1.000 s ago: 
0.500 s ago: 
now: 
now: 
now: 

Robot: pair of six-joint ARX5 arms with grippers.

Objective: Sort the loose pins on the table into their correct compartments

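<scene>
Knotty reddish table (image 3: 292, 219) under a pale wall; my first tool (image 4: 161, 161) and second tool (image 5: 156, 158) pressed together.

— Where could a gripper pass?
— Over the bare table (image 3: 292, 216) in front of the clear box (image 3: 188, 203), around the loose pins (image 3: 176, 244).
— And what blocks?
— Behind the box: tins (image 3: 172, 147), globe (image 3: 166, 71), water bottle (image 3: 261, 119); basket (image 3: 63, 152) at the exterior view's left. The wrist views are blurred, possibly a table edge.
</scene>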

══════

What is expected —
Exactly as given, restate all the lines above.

Completed exercise —
1.000 s ago: 
0.500 s ago: 
now: 
now: 
now: 

Robot: pair of six-joint ARX5 arms with grippers.

Objective: Sort the loose pins on the table into their correct compartments

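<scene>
Knotty reddish table (image 3: 292, 219) under a pale wall; my first tool (image 4: 161, 161) and second tool (image 5: 156, 158) pressed together.

— Where could a gripper pass?
— Over the bare table (image 3: 292, 216) in front of the clear box (image 3: 188, 203), around the loose pins (image 3: 176, 244).
— And what blocks?
— Behind the box: tins (image 3: 172, 147), globe (image 3: 166, 71), water bottle (image 3: 261, 119); basket (image 3: 63, 152) at the exterior view's left. The wrist views are blurred, possibly a table edge.
</scene>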

The work on the exercise is done.